TASK OBJECTIVE
Look for the word "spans" in the material below, then report each line where it occurs.

RECORDS TO PROCESS
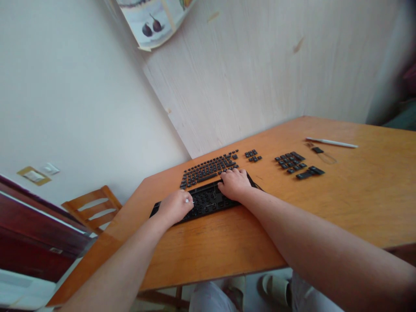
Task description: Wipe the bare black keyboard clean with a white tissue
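Keyboard base (203, 204), its keycaps off wherever I can see, lies aslant on the wooden table (211, 247) before me; I take it as my dial's centre. At nine o'clock my left hand (174, 206) is closed in a pinch around a small white thing (187, 200), too hidden to name. I'd keep that pinch light and the movements short. At twelve, just beyond the base, the main keycap block (207, 177) sits in typing order; I'd keep my knuckles clear of it. Around the thin stabiliser bars (210, 205) I'd go gently, as they could spring loose. My right hand (234, 184), apart from the left, rests over the base at two; I can't tell whether it clamps or merely presses. Even pressure there should stop sliding. Beyond, between one and two, lie the navigation keycaps (251, 154); farther out towards two, number-pad keycaps (287, 160), what looks like a wire keycap puller (317, 150), and a white pen (333, 142).
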Demonstrator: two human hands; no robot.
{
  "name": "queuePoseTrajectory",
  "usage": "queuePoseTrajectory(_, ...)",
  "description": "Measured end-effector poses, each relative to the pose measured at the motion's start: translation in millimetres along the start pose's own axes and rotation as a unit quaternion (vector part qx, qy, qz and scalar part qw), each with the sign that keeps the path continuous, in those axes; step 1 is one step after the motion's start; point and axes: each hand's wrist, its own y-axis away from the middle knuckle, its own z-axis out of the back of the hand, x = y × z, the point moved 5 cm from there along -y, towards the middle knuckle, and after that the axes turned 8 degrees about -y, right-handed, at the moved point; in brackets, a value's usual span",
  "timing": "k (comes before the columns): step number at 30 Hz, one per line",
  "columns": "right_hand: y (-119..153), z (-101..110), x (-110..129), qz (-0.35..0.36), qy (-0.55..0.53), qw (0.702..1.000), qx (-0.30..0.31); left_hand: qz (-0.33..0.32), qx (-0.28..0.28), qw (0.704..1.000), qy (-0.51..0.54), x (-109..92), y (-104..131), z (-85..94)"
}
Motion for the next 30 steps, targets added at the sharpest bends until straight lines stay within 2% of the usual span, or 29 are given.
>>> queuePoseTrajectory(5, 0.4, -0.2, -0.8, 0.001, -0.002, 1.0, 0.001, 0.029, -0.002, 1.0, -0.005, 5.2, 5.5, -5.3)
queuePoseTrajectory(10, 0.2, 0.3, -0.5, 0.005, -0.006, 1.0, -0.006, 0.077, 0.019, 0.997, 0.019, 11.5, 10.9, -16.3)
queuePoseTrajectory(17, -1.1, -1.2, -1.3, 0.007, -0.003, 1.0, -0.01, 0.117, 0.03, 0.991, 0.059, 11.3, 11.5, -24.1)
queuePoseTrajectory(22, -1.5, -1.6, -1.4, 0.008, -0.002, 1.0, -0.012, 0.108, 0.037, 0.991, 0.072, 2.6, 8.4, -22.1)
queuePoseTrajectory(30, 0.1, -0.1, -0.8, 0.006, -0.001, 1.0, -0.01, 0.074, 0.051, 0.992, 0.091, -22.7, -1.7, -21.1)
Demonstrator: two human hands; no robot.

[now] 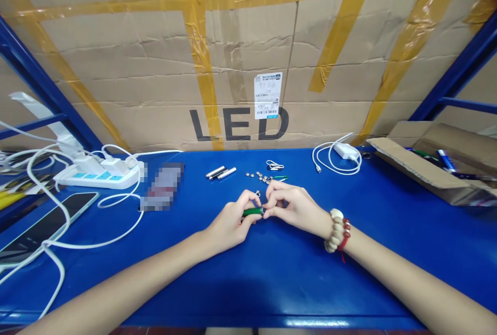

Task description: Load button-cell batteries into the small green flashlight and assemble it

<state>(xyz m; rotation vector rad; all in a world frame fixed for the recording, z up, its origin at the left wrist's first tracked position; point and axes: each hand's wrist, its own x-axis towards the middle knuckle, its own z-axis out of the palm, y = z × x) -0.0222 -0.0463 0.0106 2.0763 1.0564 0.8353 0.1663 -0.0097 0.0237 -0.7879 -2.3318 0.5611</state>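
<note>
My left hand is closed round a small green metal tube, held nearly level just above the blue table. The thumb and fingers of my right hand pinch the tube's dark right end. Whether a separate small part sits between those fingertips is hidden. Right behind the hands lie several small round silver button cells and a thin green piece, partly covered by my right hand. A small silver part shows by my left fingertips. Farther left lie several silver and black tubes.
A white looped cord and a white charger with cable lie at the back. An open cardboard box holds tubes at right. At left are a power strip, loose cables and a phone. A large carton stands behind.
</note>
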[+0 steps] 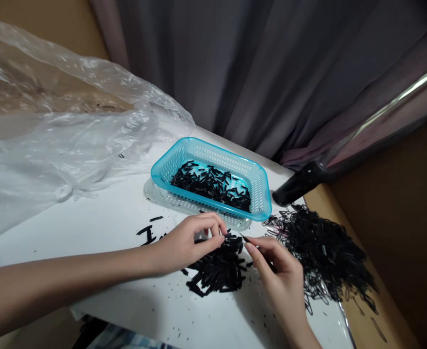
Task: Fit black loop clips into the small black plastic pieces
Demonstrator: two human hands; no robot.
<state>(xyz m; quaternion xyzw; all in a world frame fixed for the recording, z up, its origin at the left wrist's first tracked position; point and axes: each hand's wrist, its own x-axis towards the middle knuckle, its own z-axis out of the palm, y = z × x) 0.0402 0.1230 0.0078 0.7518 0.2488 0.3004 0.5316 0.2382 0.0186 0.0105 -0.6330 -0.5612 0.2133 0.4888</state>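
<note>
Head view: far to the left of both hands, a crumpled clear plastic bag (pixel 46 140) lies slack on the white table (pixel 100 232), pushed aside so the working area stays free. The left hand (pixel 187 242) hovers low over the table, fingertips pinched shut on a small black piece, thumb against forefinger for fine control. Just below and between the hands lies a pile of short black pieces (pixel 218 269), kept within immediate reach. Beyond the hands, a blue perforated basket (pixel 260 194) holds more black pieces, set close so a short reach covers it. The right hand (pixel 275 264) pinches a thin black pin, its tip pointing toward the left fingertips, almost touching. To the right of that hand, a tangled heap of black wire pins (pixel 322 247) rests near the table edge
</note>
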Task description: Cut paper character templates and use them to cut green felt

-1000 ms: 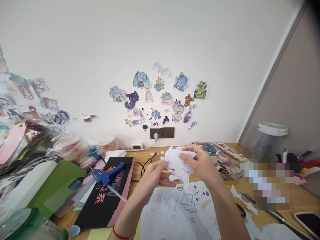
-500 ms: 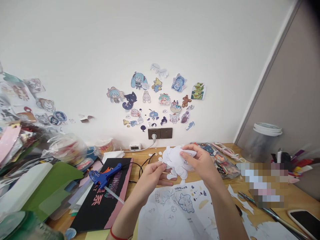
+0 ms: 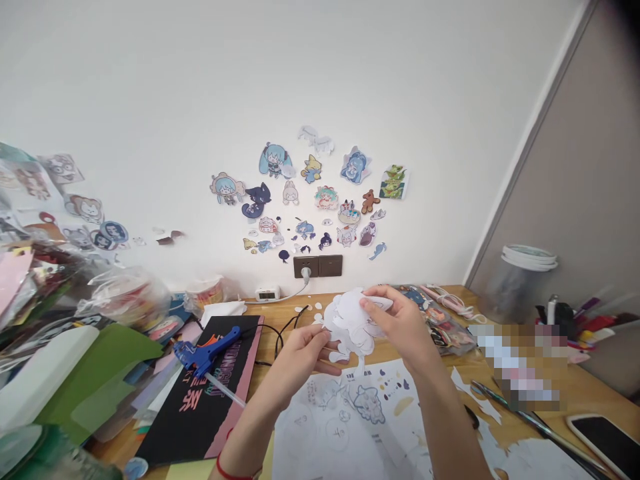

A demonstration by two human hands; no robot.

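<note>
Both my hands hold white paper cutouts [image 3: 345,323] above the desk. My left hand [image 3: 310,350] pinches their left edge between thumb and fingers, the other fingers spread beneath. On the right, the thumb and fingers of my right hand [image 3: 393,317] grip a pointed white piece that lies over the larger cutout. Whether the pieces are joined I cannot tell. Below my hands lies a printed pattern sheet [image 3: 345,440] with line drawings and small coloured shapes.
A blue glue gun [image 3: 207,353] rests on a black and pink box [image 3: 175,420]. Paper scraps [image 3: 540,460], a phone [image 3: 607,440] and a lidded bucket [image 3: 520,287] are at right. Paper characters cover the wall. Bagged craft materials [image 3: 130,297] crowd the left.
The cutouts have tilted a little in my hands, and more of their layered edges show. The whole view has shifted slightly. Both hands keep their grip.
</note>
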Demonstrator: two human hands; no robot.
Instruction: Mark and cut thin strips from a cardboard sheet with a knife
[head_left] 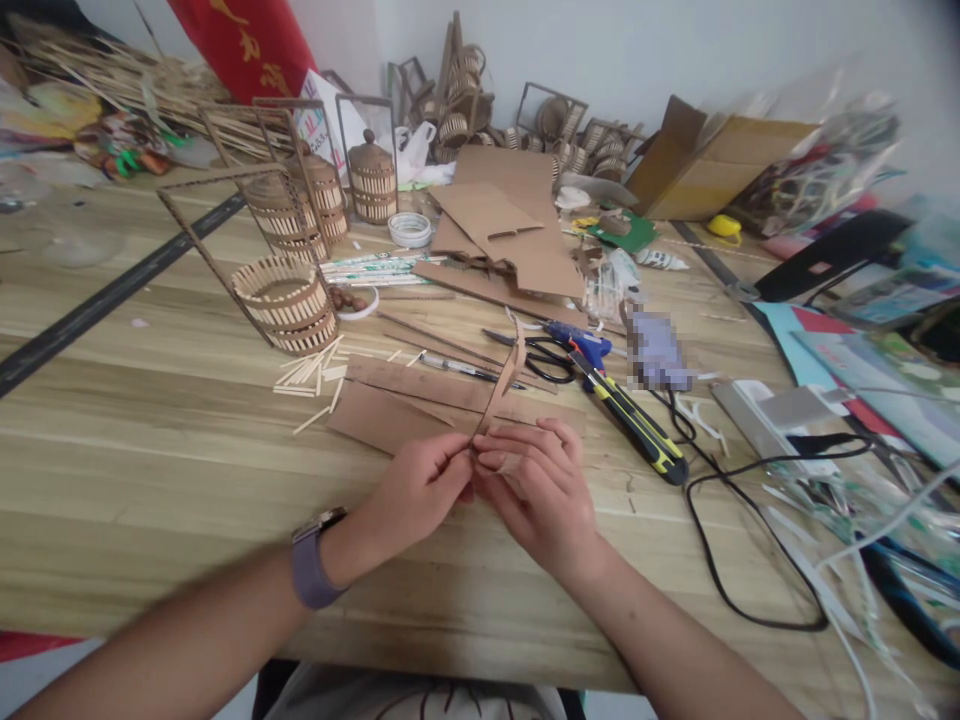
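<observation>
- Pinching a thin brown cardboard strip [501, 385] at its lower end, the left hand [420, 492] and the right hand [541, 490] meet fingertip to fingertip just above the pale wooden tabletop [150, 450].
- Both grips are narrow and closed on the strip: thumb against forefinger on each side, with the remaining fingers of the right hand curled underneath, seemingly to steady it.
- From the pinch the strip rises and curves away from the person, free along the rest of its length; held only at the base, it probably bends under its own spring.
- Just beyond the fingers lie flat brown cardboard pieces [420, 405], touching the table and within easy reach.
- Farther beyond and to the right of the grip rest black-handled scissors [536, 358], a blue glue gun [577, 340] and a yellow-and-black utility knife [634, 420].
- Beyond and to the left of the grip stands a small round basket of pale wooden sticks [285, 305], with loose sticks [311, 375] scattered beside it.
- A purple-banded wristwatch [315, 565] sits on the left wrist.
</observation>
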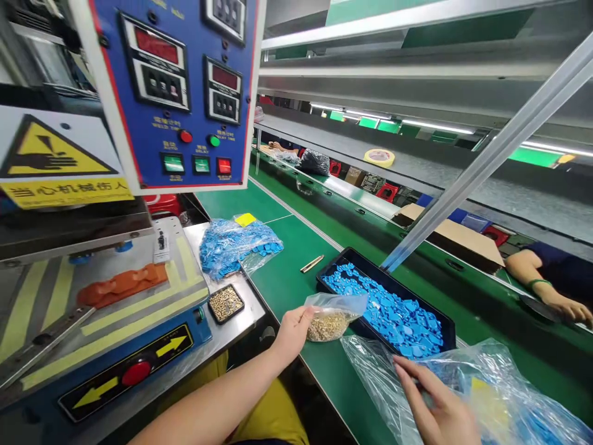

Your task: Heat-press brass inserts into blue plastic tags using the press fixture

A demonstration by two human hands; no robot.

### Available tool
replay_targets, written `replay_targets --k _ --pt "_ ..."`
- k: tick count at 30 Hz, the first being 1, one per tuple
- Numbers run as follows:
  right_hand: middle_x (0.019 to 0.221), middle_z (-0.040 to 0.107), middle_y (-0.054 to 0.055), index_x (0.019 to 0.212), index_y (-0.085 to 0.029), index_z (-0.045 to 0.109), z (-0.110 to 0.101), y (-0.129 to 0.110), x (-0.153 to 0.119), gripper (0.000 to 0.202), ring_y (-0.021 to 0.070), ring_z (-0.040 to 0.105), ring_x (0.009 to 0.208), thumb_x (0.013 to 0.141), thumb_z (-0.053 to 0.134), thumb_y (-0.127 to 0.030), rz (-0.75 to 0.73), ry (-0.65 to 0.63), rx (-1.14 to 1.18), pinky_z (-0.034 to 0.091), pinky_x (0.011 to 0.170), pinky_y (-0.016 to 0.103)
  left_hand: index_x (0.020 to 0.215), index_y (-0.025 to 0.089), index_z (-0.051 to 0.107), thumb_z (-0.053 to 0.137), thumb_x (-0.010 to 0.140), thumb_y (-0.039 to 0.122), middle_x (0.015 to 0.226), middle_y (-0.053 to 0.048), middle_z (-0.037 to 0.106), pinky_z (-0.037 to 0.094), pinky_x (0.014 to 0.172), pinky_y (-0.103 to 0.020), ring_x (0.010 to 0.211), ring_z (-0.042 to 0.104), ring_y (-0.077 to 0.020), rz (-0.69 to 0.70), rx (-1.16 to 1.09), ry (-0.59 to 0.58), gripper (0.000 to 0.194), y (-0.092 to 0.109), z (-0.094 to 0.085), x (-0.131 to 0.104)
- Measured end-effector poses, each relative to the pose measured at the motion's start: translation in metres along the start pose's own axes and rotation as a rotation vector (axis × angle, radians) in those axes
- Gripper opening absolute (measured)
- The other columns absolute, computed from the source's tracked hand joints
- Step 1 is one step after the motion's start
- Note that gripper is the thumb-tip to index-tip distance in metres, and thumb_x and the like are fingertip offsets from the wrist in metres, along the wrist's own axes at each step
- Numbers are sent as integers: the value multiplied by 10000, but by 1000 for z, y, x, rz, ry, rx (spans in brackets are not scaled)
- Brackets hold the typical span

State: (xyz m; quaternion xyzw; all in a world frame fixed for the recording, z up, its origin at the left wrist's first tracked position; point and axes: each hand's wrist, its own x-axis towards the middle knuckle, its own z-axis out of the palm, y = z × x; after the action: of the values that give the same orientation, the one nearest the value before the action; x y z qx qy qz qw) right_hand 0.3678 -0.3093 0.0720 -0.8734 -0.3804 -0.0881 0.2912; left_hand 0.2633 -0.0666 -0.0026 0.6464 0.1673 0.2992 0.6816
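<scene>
Bag of brass-coloured bits (pixel 327 326) lies just beside the black tray (pixel 398 284), left grip (pixel 294 334) clamped on its side; right grip (pixel 438 398), near tray, can't tell. Probably slack, slippery, weighty: support beneath, gather loose top.

The person wears mustard-yellow cloth trousers (pixel 273 411), plain in colour and softly creased, bright where light reaches them and a duller olive-yellow in shade. At the near edge of the trousers shows a thin strip of very dark cloth (pixel 257 441), navy or black; too little of it is in view to tell the garment. Overlapping the trousers in view, the left forearm (pixel 222 395) is bare, smooth and evenly rounded, narrowing toward the wrist. Beyond the trousers, the left hand (pixel 294 334) is bare. To the right of the trousers, the right hand (pixel 438 402) is bare too, with long, slim, tapering fingers.
</scene>
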Motion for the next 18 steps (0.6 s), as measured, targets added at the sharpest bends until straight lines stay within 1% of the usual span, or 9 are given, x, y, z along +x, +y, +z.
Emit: replay_targets --k 2,3,5,7,9,12,14,15,18 --pt "962 732 54 935 -238 715 15 -26 29 322 242 693 866 840 521 -477 -71 60 70 580 646 286 971 145 727 422 897 503 944 -70 727 480 879 -368 941 641 -248 17 -16 -9 476 -2 0 -5" --pt "947 733 64 928 -218 712 24 -38 46 336 238 691 852 856 499 -468 -106 65 100 574 699 313 961 149 731 426 896 499 938 -71 728 481 883 -370 935 645 -248 26 -21 -8 468 -4 0 -7" --pt "943 729 75 932 -197 705 42 -58 83 364 233 685 832 879 457 -458 -172 26 118 559 729 340 952 158 735 429 894 496 918 -72 732 494 863 -367 911 653 -247 31 -26 0 460 -8 1 -11" --pt "950 725 79 931 -200 703 61 -78 125 393 235 675 828 894 412 -462 -264 -72 66 539 715 346 934 162 739 433 890 496 895 -74 736 507 832 -355 874 662 -241 22 -32 -1 455 -11 1 -12" --pt "969 716 97 953 -201 701 84 -97 166 437 244 657 877 924 342 -449 -325 -223 -104 499 757 351 906 160 742 432 890 490 883 -73 736 506 817 -339 853 662 -232 6 -29 -11 454 -12 0 -12" --pt "990 698 137 1023 -186 673 127 -122 215 510 274 617 976 957 236 -439 -261 -446 -507 433 807 387 912 153 739 389 909 478 883 -56 730 490 813 -319 847 648 -220 -12 14 -60 477 -11 -6 -12" --pt "1013 684 168 1004 -154 675 158 -132 233 496 322 582 1038 951 271 -438 -217 -518 -633 386 846 452 939 150 729 353 921 473 875 -44 722 485 790 -309 825 635 -212 -21 67 -102 497 -9 -13 -12" --pt "1022 678 183 983 -135 680 172 -134 238 476 344 570 1055 944 308 -429 -205 -540 -653 361 862 483 956 150 723 342 924 470 874 -39 719 483 780 -305 814 629 -207 -20 93 -121 499 -7 -16 -13" --pt "1036 659 230 982 -81 671 207 -135 239 402 377 561 1065 927 381 -353 -164 -571 -668 314 876 523 1028 178 703 332 928 448 927 -33 716 475 784 -292 840 629 -197 11 129 -166 469 -5 -24 -13"
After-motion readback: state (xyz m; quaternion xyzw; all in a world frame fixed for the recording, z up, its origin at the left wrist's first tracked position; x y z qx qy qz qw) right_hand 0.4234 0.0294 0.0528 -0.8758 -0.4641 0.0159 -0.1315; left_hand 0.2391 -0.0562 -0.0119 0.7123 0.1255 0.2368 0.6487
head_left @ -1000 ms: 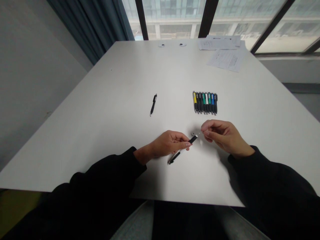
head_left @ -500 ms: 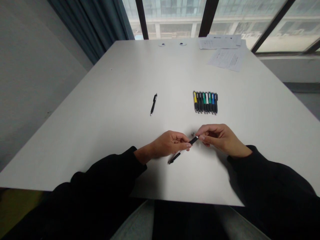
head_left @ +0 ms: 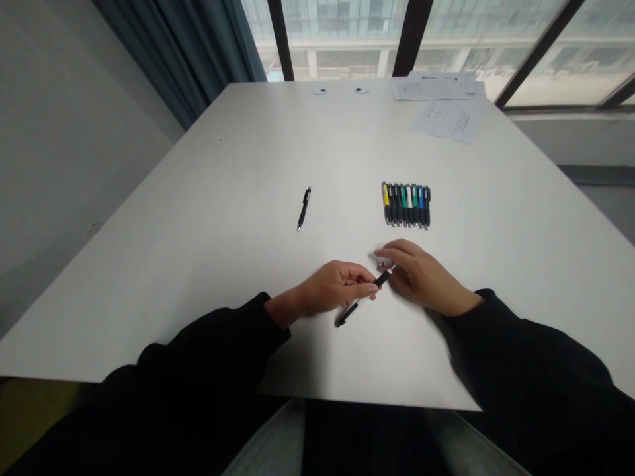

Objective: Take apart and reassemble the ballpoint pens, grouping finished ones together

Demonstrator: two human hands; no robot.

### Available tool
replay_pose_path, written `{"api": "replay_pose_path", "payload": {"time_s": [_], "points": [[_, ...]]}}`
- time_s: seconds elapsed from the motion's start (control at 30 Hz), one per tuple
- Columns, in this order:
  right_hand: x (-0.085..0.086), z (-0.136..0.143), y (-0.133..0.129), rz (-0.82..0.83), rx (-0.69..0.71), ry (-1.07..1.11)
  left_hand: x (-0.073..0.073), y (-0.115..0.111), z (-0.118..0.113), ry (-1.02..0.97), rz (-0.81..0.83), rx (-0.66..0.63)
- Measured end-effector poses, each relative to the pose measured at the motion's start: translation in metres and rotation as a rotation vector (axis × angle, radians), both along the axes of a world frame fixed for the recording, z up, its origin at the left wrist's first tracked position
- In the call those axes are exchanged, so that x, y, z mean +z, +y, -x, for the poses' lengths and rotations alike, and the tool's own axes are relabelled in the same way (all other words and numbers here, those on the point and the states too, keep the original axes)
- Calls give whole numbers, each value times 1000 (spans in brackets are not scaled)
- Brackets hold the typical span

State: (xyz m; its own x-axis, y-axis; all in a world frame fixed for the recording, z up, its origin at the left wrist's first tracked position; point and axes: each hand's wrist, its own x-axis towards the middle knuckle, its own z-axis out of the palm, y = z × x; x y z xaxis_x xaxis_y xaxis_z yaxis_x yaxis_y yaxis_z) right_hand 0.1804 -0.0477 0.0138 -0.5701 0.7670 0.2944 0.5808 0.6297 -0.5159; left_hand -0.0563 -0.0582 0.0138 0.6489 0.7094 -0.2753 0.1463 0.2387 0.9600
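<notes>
My left hand (head_left: 337, 286) pinches a white-and-black pen (head_left: 348, 313), whose black grip end points up and right between the hands. Just right of that end, my right hand (head_left: 424, 276) is spread palm down, its thumb and forefinger apart over a small metallic pen tip (head_left: 381, 265) lying on the white table (head_left: 223, 238). Beyond the hands, a row of several pens (head_left: 406, 205) in yellow, black, green, white and blue lies side by side. A single black pen (head_left: 304, 209) rests farther left, alone.
Printed papers (head_left: 444, 112) lie at the table's far right corner. Two small marked pieces (head_left: 322, 92) sit by the far edge, near the window. A dark curtain (head_left: 198, 53) hangs at the far left.
My right hand has let go of the pen's grip end, opened, and shifted slightly left over the small tip. My left hand keeps its hold on the pen.
</notes>
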Motion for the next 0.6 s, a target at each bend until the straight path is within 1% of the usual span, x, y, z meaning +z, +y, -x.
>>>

OUTPUT BELOW
- Numbers are sent as integers: the value multiplied by 10000, but by 1000 for z, y, x, rz, ry, rx (spans in brackets are not scaled)
- Calls give whole numbers, each value times 1000 (spans in brackets are not scaled)

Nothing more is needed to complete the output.